Gastric cancer represents the fourth and fifth type of tumor with the highest incidence in
Brazil, in men and women respectively. Current therapies directed to this type of cancer have
an unsatisfactory success rate. Among the possible strategies is the use of specific inhibitors
that assist in the interruption of tumor progression. Therefore, the present study evaluated the
cytotoxic potential of idarubicin in combination with mebendazole (MBZ) in a metastatic
gastric cancer cell line, AGP01. Idarubicin (IDA) capable of inducing DNA damage through
intercalation between base pairs, breaking the DNA strand and interacting with the enzyme
topoisomerase II and MBZ, in turn, acts through depolymerization of tubulin and subsequent
disruption of microtubule function. In view of this, the study aimed to perform in vitro tests to
evaluate the efficacy of these drugs alone and in combination in a cell line established from a
sample of a patients with metastatic gastric cancer. The data revealed that both IDA and MBZ
showed high cytotoxicity in the AGP01 (242nM and 300nM) cell line, with the highest
cytotoxic activity being conferred on the association of the substances with the IC50 of
123,9nM for IDA and 153,5nM for the MBZ. In addition, both isolated and associated
substances delayed the cell migration process 12 hours after treatment with IDA isolated at
the concentration of 121nM when compared to the negative control (p<0.05), 12 hours after
the treatment with isolated IDA at the concentration of 242nM when compared to the negative
control (p<0.001), 12 hours after treatment in the 123,9nM concentration (IC50 of the IDA
combination) and 153,5nM (IC50 of the combination MBZ) when compared to the negative
control (p<0.05).
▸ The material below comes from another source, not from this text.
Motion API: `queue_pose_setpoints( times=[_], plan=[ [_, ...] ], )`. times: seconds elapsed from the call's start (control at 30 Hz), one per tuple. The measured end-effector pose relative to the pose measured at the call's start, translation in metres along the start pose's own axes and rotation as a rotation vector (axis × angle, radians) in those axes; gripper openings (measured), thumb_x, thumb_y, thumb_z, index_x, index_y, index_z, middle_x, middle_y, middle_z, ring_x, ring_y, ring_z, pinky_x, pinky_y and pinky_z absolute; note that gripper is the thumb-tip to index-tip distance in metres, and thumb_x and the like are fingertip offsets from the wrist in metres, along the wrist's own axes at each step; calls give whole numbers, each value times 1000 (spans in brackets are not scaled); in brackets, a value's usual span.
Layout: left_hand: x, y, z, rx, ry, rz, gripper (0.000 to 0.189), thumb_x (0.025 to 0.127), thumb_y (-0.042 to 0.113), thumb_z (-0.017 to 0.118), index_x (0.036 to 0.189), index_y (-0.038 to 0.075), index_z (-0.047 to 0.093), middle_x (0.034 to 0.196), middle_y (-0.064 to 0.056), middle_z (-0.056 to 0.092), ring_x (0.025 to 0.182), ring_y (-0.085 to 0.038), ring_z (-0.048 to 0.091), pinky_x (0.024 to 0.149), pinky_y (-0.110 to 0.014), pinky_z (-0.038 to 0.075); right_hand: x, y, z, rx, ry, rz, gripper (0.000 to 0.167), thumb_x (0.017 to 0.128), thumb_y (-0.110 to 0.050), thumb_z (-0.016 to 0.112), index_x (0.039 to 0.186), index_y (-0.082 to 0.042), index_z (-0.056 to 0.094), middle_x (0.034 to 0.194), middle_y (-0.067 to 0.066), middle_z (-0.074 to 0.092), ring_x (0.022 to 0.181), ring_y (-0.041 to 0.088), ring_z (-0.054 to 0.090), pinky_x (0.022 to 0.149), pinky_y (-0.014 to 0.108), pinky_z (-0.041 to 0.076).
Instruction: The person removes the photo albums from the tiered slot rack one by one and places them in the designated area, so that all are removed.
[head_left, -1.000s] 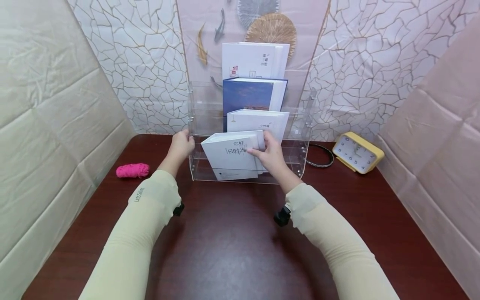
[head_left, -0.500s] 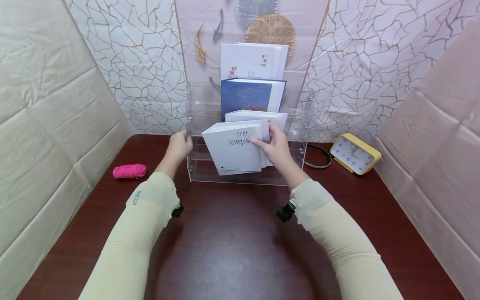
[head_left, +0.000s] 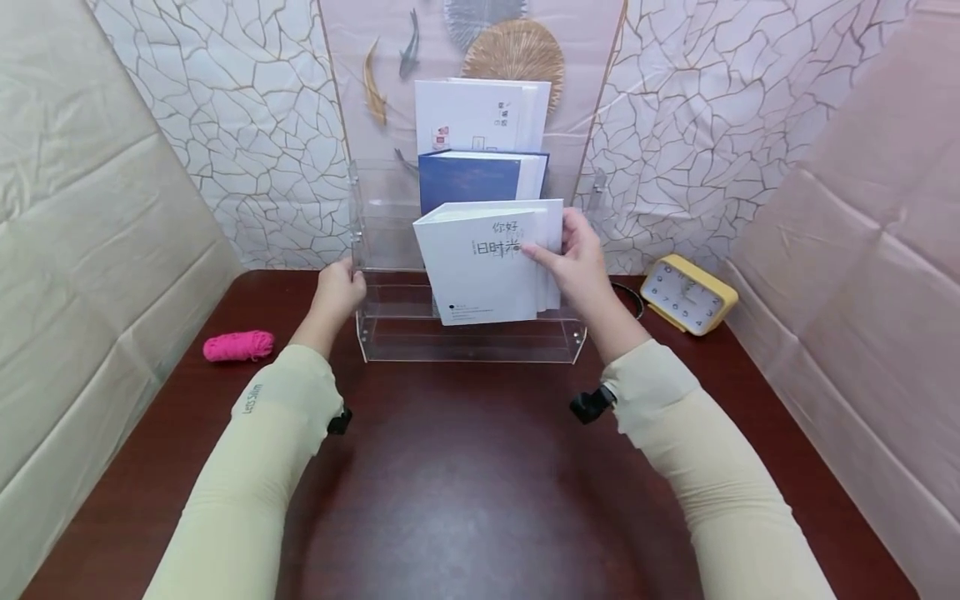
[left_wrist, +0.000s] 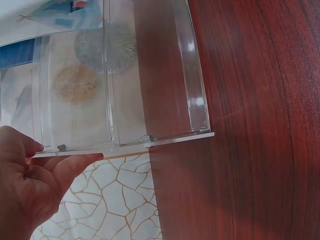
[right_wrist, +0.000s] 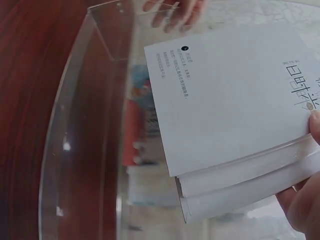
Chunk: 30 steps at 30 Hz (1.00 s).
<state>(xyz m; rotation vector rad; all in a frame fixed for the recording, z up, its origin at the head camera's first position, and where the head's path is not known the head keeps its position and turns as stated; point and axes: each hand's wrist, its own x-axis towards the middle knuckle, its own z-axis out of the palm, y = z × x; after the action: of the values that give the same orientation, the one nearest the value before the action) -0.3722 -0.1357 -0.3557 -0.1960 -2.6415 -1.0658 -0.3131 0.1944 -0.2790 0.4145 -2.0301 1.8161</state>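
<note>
My right hand (head_left: 583, 265) pinches a white hardcover book (head_left: 483, 271) by its right edge, thumb on the cover and fingers behind. Dark Chinese characters mark that cover. The book hangs tilted in front of a clear acrylic tiered rack (head_left: 468, 348), above its lowest tier. At the rack's left side, my left hand (head_left: 337, 290) grips the clear side panel (left_wrist: 175, 139), thumb inside and fingers outside in the left wrist view. Behind the held book stand a blue book (head_left: 468, 179) and, farther up, another white book (head_left: 465, 117). A further book is mostly hidden behind the held one.
On the dark red table (head_left: 450, 467), a pink yarn skein (head_left: 238, 346) lies left of the rack. A yellow alarm clock (head_left: 690, 293) stands at the right, beside a dark ring (head_left: 633, 302) partly hidden by my right arm. Cloth-covered walls enclose the back and sides.
My right hand has lifted the white book up and to the right, out of the rack's lowest tier. My left hand keeps its grip on the side panel. The head view has shifted slightly.
</note>
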Motion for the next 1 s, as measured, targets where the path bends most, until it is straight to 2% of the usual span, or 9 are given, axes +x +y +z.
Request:
queue_pose_setpoints(
  times=[0.17, 0.37, 0.47, 0.53, 0.57, 0.67, 0.8, 0.93, 1.0],
  plan=[
    [-1, -3, 4, 6, -14, -10, 31, 92, 6, 43, 115, -12, 55, 96, -31, 61, 99, -40, 55, 89, -49, 43, -13, -26, -40, 129, 56, -10, 38, 74, 12, 70, 108, -1, 56, 102, 12, 66, 92, 23, 62, 80, 30, 51],
    [-4, -6, 0, 26, 7, -8, 25, 91, 5, 43, 104, -12, 55, 96, -32, 60, 98, -44, 54, 87, -51, 43, -38, -49, -103, 299, 76, -31, 35, 78, 18, 63, 108, 3, 57, 98, 12, 68, 87, 20, 65, 72, 27, 54],
    [-4, -6, -3, 22, 19, 4, 24, 90, 5, 43, 102, -12, 55, 94, -32, 60, 97, -45, 54, 86, -52, 42, -54, -46, -137, 371, 81, 19, 33, 80, 18, 60, 109, 4, 55, 99, 14, 68, 86, 20, 66, 70, 28, 54],
    [-4, -5, -5, 16, 24, 11, 24, 91, 5, 43, 103, -12, 55, 93, -32, 60, 97, -45, 54, 86, -52, 42, -65, -40, -158, 378, 96, 107, 32, 81, 16, 60, 110, 3, 55, 99, 13, 68, 85, 20, 67, 69, 29, 55],
    [-4, -4, -6, 16, 25, 15, 24, 91, 5, 43, 102, -12, 55, 93, -32, 60, 97, -45, 54, 86, -53, 42, -71, -36, -169, 363, 104, 161, 31, 82, 14, 61, 110, 2, 56, 98, 12, 69, 85, 20, 67, 69, 30, 55],
    [-4, -2, -7, 11, 18, 24, 23, 91, 5, 42, 102, -12, 54, 92, -32, 60, 96, -45, 54, 86, -53, 42, -86, -20, -199, 214, 124, 347, 25, 83, 6, 65, 104, -6, 60, 91, 5, 70, 77, 16, 67, 63, 28, 55],
    [-5, 1, -5, 6, 8, 34, 23, 91, 5, 42, 101, -12, 55, 91, -32, 60, 95, -45, 55, 85, -53, 43, -104, 6, -234, -84, 86, 557, 21, 85, -7, 68, 102, -9, 56, 79, -6, 68, 67, 10, 64, 58, 26, 53],
    [-5, 1, -2, -5, 1, 34, 23, 92, 5, 42, 102, -11, 55, 91, -30, 61, 92, -42, 55, 83, -52, 44, -116, 32, -258, -328, 3, 712, 46, 89, -19, 64, 124, 1, 42, 78, -13, 62, 69, 9, 61, 61, 29, 51],
    [-6, 1, -2, -5, 1, 33, 23, 92, 6, 42, 101, -11, 55, 86, -29, 61, 89, -41, 55, 81, -52, 44, -120, 43, -266, -377, -30, 760, 59, 91, -21, 62, 134, 7, 33, 79, -14, 61, 71, 9, 60, 63, 30, 50]
  ],
)
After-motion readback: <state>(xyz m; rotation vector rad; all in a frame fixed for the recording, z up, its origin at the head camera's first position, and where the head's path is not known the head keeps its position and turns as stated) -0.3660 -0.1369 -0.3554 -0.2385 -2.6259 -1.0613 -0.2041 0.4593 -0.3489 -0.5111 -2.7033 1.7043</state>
In addition, both IDA and MBZ, isolated and in association induced
apoptosis in the AGP01 cell line (p<0.001). In addition, it was found that both substances,
both alone and in combination, were able to block the cell cycle, in the S phase for IDA and
MBZ + IDA and in the G2/M phase for MBZ. It is worth mentioning that this is the first study
that associates IDA with MBZ in cancer. In assessing the effects of substances, it is of the
utmost importance to note that by combining the substances we find that the dose needed to
produce the same effects as the isolated substances has been halved. The results generated by
the present study demonstrate that both MBZ and IDA present a very promising anticancer
potential for patients with advanced gastric cancer.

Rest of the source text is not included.